WORK INSTRUCTIONS:
Repeat the listing below verbatim, without its images.

PROVIDED DATA:
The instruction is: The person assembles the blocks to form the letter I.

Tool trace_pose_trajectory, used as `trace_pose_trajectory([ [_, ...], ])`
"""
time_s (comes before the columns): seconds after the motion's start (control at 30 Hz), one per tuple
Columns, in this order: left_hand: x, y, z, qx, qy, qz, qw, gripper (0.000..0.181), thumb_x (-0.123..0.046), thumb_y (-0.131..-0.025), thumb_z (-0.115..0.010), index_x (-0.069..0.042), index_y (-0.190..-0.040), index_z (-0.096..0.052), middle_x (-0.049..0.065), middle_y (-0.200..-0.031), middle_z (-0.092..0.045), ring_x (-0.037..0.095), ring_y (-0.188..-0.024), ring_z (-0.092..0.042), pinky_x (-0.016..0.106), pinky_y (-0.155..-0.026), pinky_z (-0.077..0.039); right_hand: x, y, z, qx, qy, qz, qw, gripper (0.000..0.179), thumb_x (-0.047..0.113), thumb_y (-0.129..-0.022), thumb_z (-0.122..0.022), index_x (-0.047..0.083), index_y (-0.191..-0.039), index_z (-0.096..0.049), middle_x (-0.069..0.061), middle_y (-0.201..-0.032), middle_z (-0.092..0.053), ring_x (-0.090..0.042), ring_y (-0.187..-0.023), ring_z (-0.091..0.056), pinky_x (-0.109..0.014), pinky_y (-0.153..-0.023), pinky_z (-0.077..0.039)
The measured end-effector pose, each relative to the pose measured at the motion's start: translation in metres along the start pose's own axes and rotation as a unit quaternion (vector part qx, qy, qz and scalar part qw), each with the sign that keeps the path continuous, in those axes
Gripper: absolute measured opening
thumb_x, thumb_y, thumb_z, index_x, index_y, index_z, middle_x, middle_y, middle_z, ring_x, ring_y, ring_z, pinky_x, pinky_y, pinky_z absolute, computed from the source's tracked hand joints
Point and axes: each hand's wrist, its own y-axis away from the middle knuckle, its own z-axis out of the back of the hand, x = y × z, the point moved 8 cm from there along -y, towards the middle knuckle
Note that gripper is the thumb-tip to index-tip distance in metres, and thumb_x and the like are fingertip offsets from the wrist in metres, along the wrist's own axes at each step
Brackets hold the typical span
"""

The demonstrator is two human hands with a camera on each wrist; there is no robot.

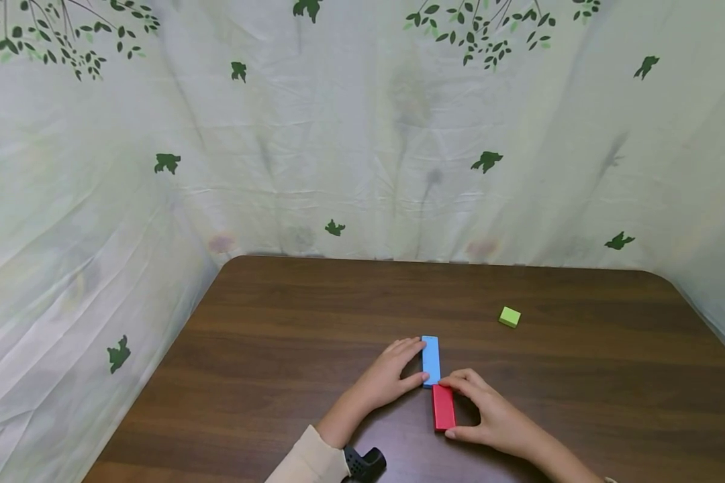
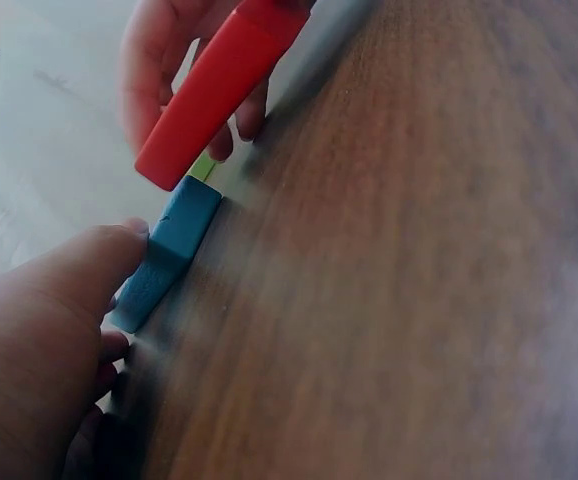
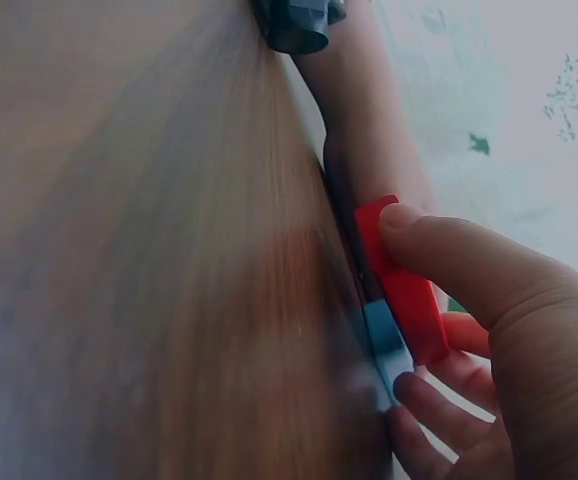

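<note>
A blue rectangular block (image 1: 431, 362) lies lengthwise on the brown table, standing out just left of centre between the hands. My left hand (image 1: 382, 379) holds it from the left, thumb near its close end and a finger near its far end. In my right hand (image 1: 494, 416), thumb and fingers pinch a red rectangular block (image 1: 444, 408) by its ends. The left wrist view shows this red block (image 2: 219, 95) raised above the tabletop, close to the blue block (image 2: 179, 230). Whether the two blocks touch, I cannot tell.
A small green block (image 1: 510, 317) sits farther back on the table (image 1: 314, 302), to the right. Patterned white cloth (image 1: 362, 134) hangs behind and beside the table. A black wrist device (image 1: 365, 464) is on the left forearm.
</note>
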Motion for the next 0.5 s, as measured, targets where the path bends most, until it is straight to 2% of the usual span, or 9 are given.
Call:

RESPONSE TO THE TASK:
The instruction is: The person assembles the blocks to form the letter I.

Tool trace_pose_trajectory, used as `trace_pose_trajectory([ [_, ...], ])`
"""
time_s (comes before the columns): seconds after the motion's start (control at 30 Hz), one per tuple
Columns, in this order: left_hand: x, y, z, qx, qy, qz, qw, gripper (0.000..0.181), thumb_x (-0.123..0.046), thumb_y (-0.131..-0.025), thumb_z (-0.115..0.010), index_x (-0.069..0.042), index_y (-0.190..-0.040), index_z (-0.096..0.052), middle_x (-0.049..0.065), middle_y (-0.200..-0.031), middle_z (-0.092..0.045), ring_x (-0.037..0.095), ring_y (-0.188..-0.024), ring_z (-0.092..0.042), pinky_x (-0.016..0.106), pinky_y (-0.155..-0.026), pinky_z (-0.077..0.039); right_hand: x, y, z, qx, qy, qz, qw, gripper (0.000..0.179), thumb_x (-0.047..0.113), thumb_y (-0.129..-0.022), thumb_z (-0.122..0.022), index_x (-0.047..0.083), index_y (-0.191..-0.039), index_z (-0.096..0.049), middle_x (-0.069..0.061), middle_y (-0.201..-0.032), middle_z (-0.092..0.053), ring_x (-0.090..0.042), ring_y (-0.187..-0.023), ring_z (-0.091..0.056), pinky_x (-0.109..0.014), pinky_y (-0.153..-0.023), pinky_z (-0.077..0.039)
The measured end-effector pose, each relative to the pose measured at the motion's start: translation in metres along the start pose's own axes and rotation as a unit quaternion (vector part qx, qy, qz and scalar part qw), each with the sign that keeps the path continuous, in those axes
Gripper: absolute measured opening
thumb_x, thumb_y, thumb_z, index_x, index_y, index_z, middle_x, middle_y, middle_z, ring_x, ring_y, ring_z, pinky_x, pinky_y, pinky_z absolute, computed from the source's tracked hand joints
Point and axes: each hand's wrist, its own y-axis away from the middle knuckle, its own z-axis out of the back of the hand, x = y × z, the point moved 8 cm from there along -y, towards the middle knuckle
Note that gripper is the thumb-tip to index-tip distance in metres, and thumb_x and the like are fingertip offsets from the wrist in metres, along the wrist's own axes at each step
Brackets hold the typical span
"""

The demonstrator is two human hands with a camera on each wrist; there is no robot.


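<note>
A blue rectangular block (image 1: 431, 362) lies lengthwise on the brown table, standing out just left of centre between the hands. My left hand (image 1: 382, 379) holds it from the left, thumb near its close end and a finger near its far end. In my right hand (image 1: 494, 416), thumb and fingers pinch a red rectangular block (image 1: 444, 408) by its ends. The left wrist view shows this red block (image 2: 219, 95) raised above the tabletop, close to the blue block (image 2: 179, 230). Whether the two blocks touch, I cannot tell.
A small green block (image 1: 510, 317) sits farther back on the table (image 1: 314, 302), to the right. Patterned white cloth (image 1: 362, 134) hangs behind and beside the table. A black wrist device (image 1: 365, 464) is on the left forearm.
</note>
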Motion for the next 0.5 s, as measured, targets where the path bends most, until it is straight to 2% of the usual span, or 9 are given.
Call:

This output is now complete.